The walls of Pompeii’s House of the Ceii are adorned with scenes of animals locked in battle, from a big cat on the verge of taking down a pair of rams to a deer looking back in terror as a wild boar gives chase. Nearby, African hunters standing in the shadow of Egyptian-style buildings prepare to hunt hippopotamuses and crocodiles on the banks of Nile.
More than 2,000 years after their creation, these stunning frescoes have finally been restored to their original glory. As the Archaeological Park of Pompeii, an autonomous Italian cultural body established to preserve and promote public usage of the razed Roman city, announced this week, experts used a laser to clean the paintings before carefully retouching their faded details. The “highly complex operation” also took steps to protect the artworks from rainwater and other potential threats, according to a statement.
Likely owned by magistrate Lucius Ceius Secundus, the House of the Ceii was first excavated between 1913 and 1914. Per Valentina Di Donato and Amy Woodyatt of CNN, the ancient domus, or single-family home, is one of the few surviving Pompeiian dwellings dated to the late Samnite period, during the second century B.C.
The uncovered frescoes, which may have been painted on the walls surrounding the house’s garden in order to create an illusion of increasing size, have deteriorated over the decades due to a lack of proper maintenance and poor restoration practices, the statement notes.
Despite this damage, wrote Julia Fiore for Artsy in 2018, Pompeii’s frescoes are actually better preserved than most: When Mount Vesuvius erupted in 79 A.D., burying the city in volcanic ash, it inadvertently shielded the light-sensitive artworks from the elements for centuries.
“What makes [the House of Ceii] fresco so special is that it is complete—something which is rare for such a large fresco at Pompeii,” Massimo Osanna, interim director of the park, tells Tom Kington of the London Times.
The newly restored central artwork highlights predator-prey conflicts in the natural world, including the aforementioned animals, as well as a lion hunting a bull, reports the Times. On the side walls of the garden, landscapes featuring Indigenous Africans and Nile Delta creatures suggest that the magistrate was interested in Egyptian culture.
“In this case,” Osanna tells CNN, “in all probability, the exotic and religious theme of the paintings testified to a link and a specific interest that the owner of the domus had for the Egyptian world and for the cult of Isis, present in Pompeii in the last years of the city's life due to a very influential college in the city.”
The Romans took control of Pompeii, which had previously been an allied but independent city, during the Social War (91–88 B.C.).

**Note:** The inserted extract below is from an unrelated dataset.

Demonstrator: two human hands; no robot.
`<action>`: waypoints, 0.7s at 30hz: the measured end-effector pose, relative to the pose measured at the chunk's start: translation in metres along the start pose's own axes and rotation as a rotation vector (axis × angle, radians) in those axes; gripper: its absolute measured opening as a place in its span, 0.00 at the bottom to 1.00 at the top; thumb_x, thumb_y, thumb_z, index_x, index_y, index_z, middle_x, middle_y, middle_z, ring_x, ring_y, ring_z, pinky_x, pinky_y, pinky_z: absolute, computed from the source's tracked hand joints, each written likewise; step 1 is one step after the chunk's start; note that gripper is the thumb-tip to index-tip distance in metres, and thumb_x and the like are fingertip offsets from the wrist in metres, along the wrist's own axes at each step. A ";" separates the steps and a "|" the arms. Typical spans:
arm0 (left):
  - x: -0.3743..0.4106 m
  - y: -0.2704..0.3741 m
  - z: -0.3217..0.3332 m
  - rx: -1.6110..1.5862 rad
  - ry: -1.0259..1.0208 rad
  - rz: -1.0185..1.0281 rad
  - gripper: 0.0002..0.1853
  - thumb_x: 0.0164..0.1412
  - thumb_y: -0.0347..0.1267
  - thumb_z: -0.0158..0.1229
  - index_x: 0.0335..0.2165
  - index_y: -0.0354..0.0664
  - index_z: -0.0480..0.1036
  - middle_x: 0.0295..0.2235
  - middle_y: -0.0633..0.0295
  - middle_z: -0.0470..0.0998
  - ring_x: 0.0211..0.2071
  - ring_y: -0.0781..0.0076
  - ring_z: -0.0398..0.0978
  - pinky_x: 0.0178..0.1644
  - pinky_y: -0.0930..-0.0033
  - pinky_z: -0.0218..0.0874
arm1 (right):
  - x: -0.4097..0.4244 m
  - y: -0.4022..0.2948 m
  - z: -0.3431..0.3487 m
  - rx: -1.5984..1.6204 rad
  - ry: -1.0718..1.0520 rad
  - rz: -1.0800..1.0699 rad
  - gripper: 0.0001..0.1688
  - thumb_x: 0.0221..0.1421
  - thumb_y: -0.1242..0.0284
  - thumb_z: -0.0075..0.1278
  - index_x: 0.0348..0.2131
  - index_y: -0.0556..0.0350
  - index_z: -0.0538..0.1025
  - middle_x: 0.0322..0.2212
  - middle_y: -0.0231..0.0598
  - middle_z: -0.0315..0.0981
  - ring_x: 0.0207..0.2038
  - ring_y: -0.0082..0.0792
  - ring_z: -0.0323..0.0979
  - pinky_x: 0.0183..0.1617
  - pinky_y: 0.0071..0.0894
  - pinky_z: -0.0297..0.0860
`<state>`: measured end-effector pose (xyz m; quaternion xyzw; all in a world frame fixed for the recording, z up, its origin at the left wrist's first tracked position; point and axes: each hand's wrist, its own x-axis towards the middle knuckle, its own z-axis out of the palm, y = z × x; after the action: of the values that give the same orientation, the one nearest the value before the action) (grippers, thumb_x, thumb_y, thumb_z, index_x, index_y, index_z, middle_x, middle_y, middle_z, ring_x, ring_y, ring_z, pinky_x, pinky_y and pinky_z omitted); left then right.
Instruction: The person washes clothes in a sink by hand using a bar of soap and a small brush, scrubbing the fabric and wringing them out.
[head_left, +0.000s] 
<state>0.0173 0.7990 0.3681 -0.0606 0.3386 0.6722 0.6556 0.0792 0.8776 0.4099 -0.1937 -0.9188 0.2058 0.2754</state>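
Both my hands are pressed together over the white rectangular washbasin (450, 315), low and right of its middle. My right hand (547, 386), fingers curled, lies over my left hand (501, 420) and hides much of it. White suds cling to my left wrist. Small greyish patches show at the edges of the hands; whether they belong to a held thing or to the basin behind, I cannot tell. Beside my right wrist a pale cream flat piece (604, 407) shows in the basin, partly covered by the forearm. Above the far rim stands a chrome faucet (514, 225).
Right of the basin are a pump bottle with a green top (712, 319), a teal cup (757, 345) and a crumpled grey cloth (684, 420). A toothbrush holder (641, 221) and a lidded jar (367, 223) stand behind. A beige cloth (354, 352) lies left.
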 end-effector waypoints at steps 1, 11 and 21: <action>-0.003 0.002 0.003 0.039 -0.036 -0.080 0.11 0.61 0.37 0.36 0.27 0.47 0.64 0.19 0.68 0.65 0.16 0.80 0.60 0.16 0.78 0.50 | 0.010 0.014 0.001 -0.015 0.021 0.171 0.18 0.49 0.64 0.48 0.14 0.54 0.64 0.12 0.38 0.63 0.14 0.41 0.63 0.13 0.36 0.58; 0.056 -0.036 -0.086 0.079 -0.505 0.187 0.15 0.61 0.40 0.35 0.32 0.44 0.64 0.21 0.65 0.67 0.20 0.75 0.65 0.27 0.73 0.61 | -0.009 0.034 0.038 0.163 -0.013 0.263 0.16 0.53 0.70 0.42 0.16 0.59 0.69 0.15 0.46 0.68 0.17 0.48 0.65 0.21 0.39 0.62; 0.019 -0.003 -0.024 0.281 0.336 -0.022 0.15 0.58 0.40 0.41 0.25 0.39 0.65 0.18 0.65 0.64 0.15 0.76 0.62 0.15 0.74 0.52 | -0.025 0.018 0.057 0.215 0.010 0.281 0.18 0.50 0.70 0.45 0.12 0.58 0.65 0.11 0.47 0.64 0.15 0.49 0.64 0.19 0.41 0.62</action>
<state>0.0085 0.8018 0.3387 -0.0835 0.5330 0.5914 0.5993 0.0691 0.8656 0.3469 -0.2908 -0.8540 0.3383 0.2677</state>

The seaside settlement served as a successful port and resort destination for affluent Romans but was devastated by an earthquake in 62 A.D. Residents were still in the process of rebuilding when Vesuvius erupted 17 years later; Pompeii only reemerged in the 18th century, when archaeologists first began exploring its well-preserved ruins.
Since the Great Pompeii Project, an ongoing conservation initiative funded largely by the European Union, launched in 2012, researchers have uncovered a stunning array of ancient treasures. Among other finds, the list includes a fresco of a bloody gladiator fight, a well-preserved horse still in its harness, and a snack bar that served snails and fish.